With the government shutdown in its third week and concern mounting over a possible delay in tax refunds, a Trump administration official said Monday that taxpayers who are owed money will be paid on time.
Russell Vought, acting director of the White House budget office, said customary rules will be changed to make the payments possible. He told reporters Monday that an "indefinite appropriation" was available for the refunds, which would go out as normal.
The partial government shutdown couldn't have come at a worse time for the Internal Revenue Service. Tax-filing season opens soon, and while those who owe Uncle Sam will likely still have to pay up by April 15, people who were due money back have been worrying about a delay if the closure persists.
About three-quarters of taxpayers receive annual refunds, giving them an incentive to file their returns early. Many lower-income people count on refunds as their biggest cash infusion of the year. Refund checks averaged $2,899 last year. Within the first week of the 2018 filing season, more than 18.3 million people claimed about $12.6 billion in refunds.
The IRS said Monday evening the filing season, which typically begins at the end of January or early February, would start on Jan. 28 this year.
The IRS might recall a large number of furloughed employees to process returns—probably without pay—in accordance with its usual contingency plans. Still, hundreds of billions in refunds would likely still be delayed because funding wouldn't be available, under current rules.
Some experts question whether the Trump administration has the legal authority to reverse earlier policies to allow government money to flow into refunds during a shutdown.
The policy change removes a major political incentive for lawmakers and the White House to reach a deal in the coming weeks. If refunds won’t be held hostage, the shutdown effects will be felt much less widely, relieving some of the strain on Congress and Trump to resolve the current impasse over money for a wall on the Mexican border.
If people weren’t able to get refunds, there would be “excruciating pressure” on lawmakers to cut a deal, said Mark Everson, a former IRS commissioner. The calls congressional offices are receiving about the wall would morph into inquiries about why families haven’t received their refunds, he said.

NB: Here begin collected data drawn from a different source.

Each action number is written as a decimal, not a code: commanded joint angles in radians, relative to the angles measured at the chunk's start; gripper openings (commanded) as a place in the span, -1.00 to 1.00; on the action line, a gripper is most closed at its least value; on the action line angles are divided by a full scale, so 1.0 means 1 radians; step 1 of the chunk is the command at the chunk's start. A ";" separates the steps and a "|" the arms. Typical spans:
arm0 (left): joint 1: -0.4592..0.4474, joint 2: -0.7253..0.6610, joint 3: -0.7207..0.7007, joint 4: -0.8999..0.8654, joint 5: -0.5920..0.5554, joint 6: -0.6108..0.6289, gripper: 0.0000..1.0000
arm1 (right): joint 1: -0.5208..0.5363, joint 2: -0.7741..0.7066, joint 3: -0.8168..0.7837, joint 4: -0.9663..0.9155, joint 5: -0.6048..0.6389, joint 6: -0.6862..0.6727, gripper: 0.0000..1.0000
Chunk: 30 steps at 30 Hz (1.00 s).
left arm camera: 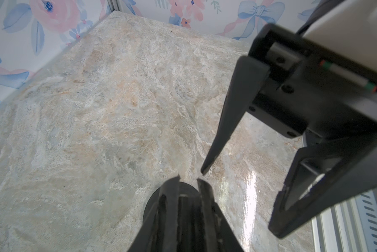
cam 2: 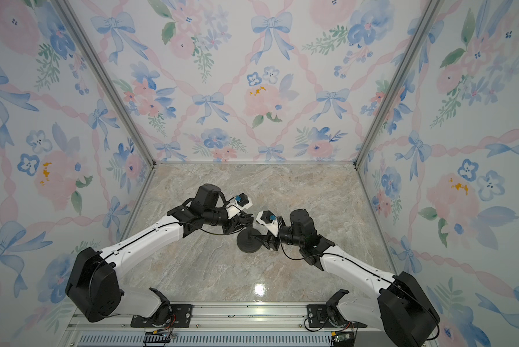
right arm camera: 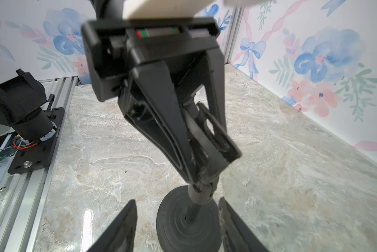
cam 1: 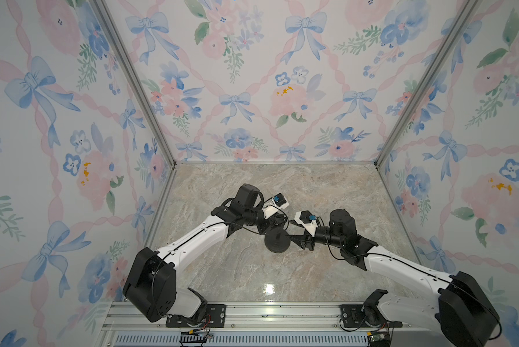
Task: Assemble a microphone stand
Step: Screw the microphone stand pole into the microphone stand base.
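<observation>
Top views, stand: the microphone stand [cam 1: 277,240] is seen just below frame centre on the bench [cam 1: 252,276], with its disc base [cam 2: 247,244] lying flat between the two claws.
Top views, claws: the left claw [cam 1: 276,224] is placed just above the disc in the frame, and the right claw [cam 1: 296,238] just to its right.
Left wrist view, left claw: the left claw [left arm camera: 188,180] is shown at bottom centre, nearly closed on a dark part, and the disc base [left arm camera: 151,205] is glimpsed beneath it.
Left wrist view, right claw: the right claw [left arm camera: 239,203] is seen at the right, jaws spread wide, with nothing held.
Right wrist view, grip: the rod [right arm camera: 197,200] is stood in the disc's middle hole, and its clip head [right arm camera: 216,135] is pinched by the left claw [right arm camera: 201,172].
Right wrist view, right claw: its fingers [right arm camera: 126,218] are parted either side of the disc at the bottom of the frame; whether the disc is touched cannot be told.
Key relation: the rod's long axis is judged upright or nearly so. The left arm is the one in contact, so seating the rod is judged to depend on it.
</observation>
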 commanded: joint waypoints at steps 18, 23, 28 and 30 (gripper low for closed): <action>0.001 -0.036 -0.099 -0.042 -0.054 0.156 -0.46 | -0.089 0.221 0.510 -0.656 -0.220 -0.174 0.06; 0.006 -0.027 -0.093 -0.040 -0.049 0.162 -0.44 | -0.111 0.276 0.576 -0.735 -0.240 -0.238 0.02; 0.007 -0.023 -0.088 -0.038 -0.045 0.161 -0.41 | -0.078 0.433 0.745 -0.970 -0.199 -0.360 -0.11; 0.009 -0.020 -0.088 -0.039 -0.051 0.161 -0.41 | -0.057 0.465 0.782 -1.023 -0.203 -0.409 -0.13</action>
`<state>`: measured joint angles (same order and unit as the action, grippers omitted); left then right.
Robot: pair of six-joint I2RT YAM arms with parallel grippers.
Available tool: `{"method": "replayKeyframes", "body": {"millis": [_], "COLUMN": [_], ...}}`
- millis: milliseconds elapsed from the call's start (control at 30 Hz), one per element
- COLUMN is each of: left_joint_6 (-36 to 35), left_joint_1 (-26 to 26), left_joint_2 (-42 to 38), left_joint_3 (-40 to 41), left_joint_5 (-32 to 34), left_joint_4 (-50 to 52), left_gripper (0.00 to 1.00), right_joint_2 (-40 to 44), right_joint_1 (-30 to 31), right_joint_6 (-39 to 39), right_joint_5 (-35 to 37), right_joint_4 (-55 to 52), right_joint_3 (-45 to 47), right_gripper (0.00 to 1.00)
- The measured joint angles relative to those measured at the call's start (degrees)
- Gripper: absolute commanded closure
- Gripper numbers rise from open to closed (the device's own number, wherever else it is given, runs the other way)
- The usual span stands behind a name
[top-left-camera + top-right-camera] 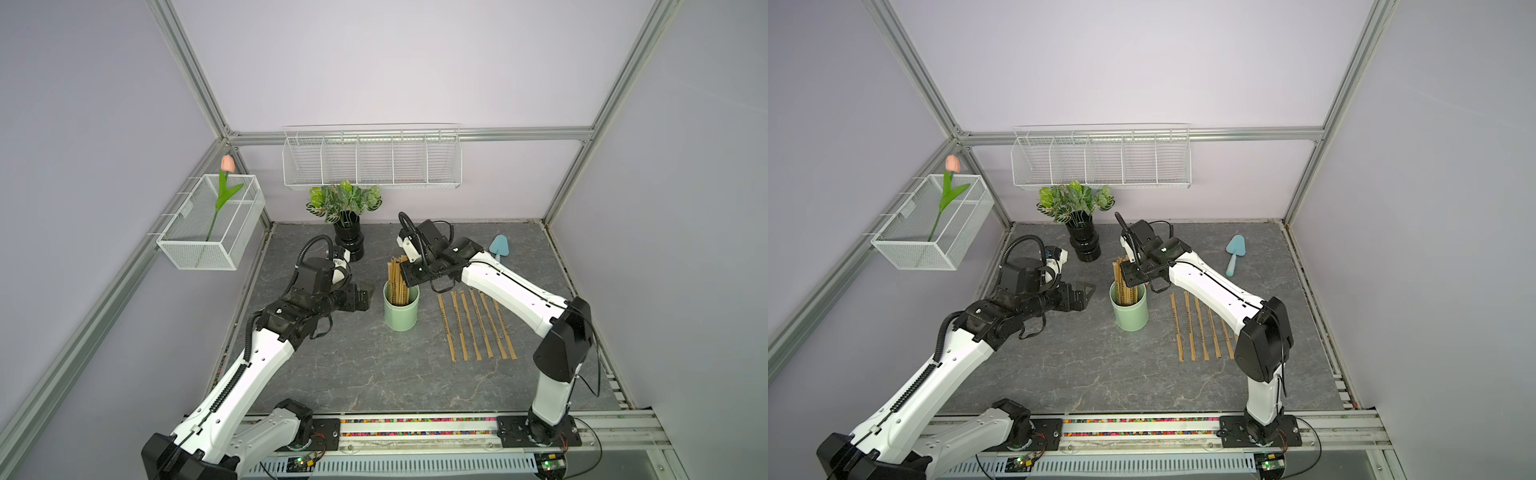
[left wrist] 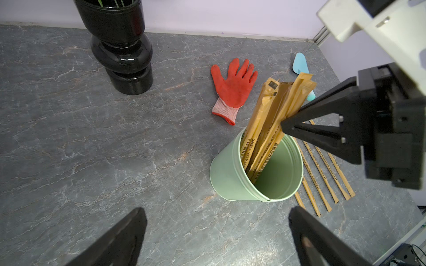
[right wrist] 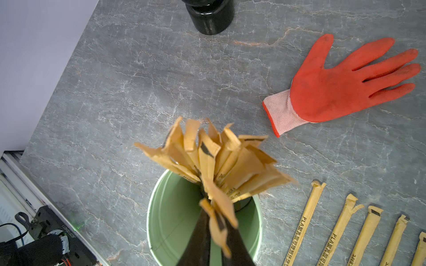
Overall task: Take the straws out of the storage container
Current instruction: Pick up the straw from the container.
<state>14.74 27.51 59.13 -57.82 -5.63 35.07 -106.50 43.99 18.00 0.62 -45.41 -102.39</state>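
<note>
The storage container, a mint-green cup (image 1: pixel 401 313) (image 1: pixel 1128 311) (image 2: pixel 230 175) (image 3: pixel 170 218), stands upright mid-table. A bundle of tan straws (image 1: pixel 396 276) (image 1: pixel 1122 277) (image 2: pixel 267 119) (image 3: pixel 207 156) sticks out of it, leaning against one side. My right gripper (image 1: pixel 404 281) (image 1: pixel 1128 280) (image 2: pixel 284 125) (image 3: pixel 208 203) reaches in just above the rim and is shut on a straw of that bundle. Several more straws (image 1: pixel 473 324) (image 1: pixel 1200 328) (image 2: pixel 322 170) (image 3: pixel 334 230) lie side by side on the table to the cup's right. My left gripper (image 1: pixel 365 296) (image 1: pixel 1086 291) (image 2: pixel 216 218) hovers left of the cup, open and empty.
A red glove (image 2: pixel 232 87) (image 3: pixel 334 87) lies flat behind the cup, hidden by the right arm in both top views. A black vase with a leafy plant (image 1: pixel 348 239) stands at the back. A blue trowel (image 1: pixel 498 247) lies back right. White wire baskets (image 1: pixel 372 160) hang on the walls.
</note>
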Motion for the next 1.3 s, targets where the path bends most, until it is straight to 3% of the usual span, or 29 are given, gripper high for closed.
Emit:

Vought framed the move as part of President Donald Trump's goal to make the shutdown "as painless as possible."
The administration's announcement came as U.S. House Speaker Nancy Pelosi, now wielding majority control of the House, signaled her intention to begin passing individual bills to reopen federal agencies in the coming days—starting with the IRS' parent Treasury Department to ensure Americans receive their refunds.
Some Senate Republicans have been growing increasingly anxious about the extended shutdown and could support such legislation from the Democratic-led House.
With the White House announcement on refunds, "They're reversing a long-standing legal position," said Howard Gleckman, senior fellow and tax expert at the Urban Institute. But, he added wryly, "Who's going to sue? It would be hard to show damages. … So they might be able to get away with it."
A senior administration official cited a 2011 position of the chief counsel at the IRS that such payments are legally allowed during a shutdown.
The official spoke on condition of anonymity because they weren't authorized to speak publicly to reporters.
Republicans are under pressure this filing season to show taxpayers how they benefit under the new tax law. GOP leaders acknowledged they had lost the messaging battle about who benefits from the tax cuts ahead of the mid-term elections, but proponents of the law have said people will have more appreciation for it once they see how the overhaul affects them directly.
Nonpartisan tax experts have projected that the law will bring lower taxes for the great majority of Americans, though not all. According to the Tax Policy Center, a middle-income household should on average get a $930 tax cut for 2018, lifting its after-tax income by 1.6 percent.
Senator Doug Jones, an Alabama Democrat, said he thought the refund decision was a way for Republicans to get support for Trump’s insistence on border wall funding.
“It’s a band-aid to try to make people feel better about the fact that the government is not functioning,” Jones said.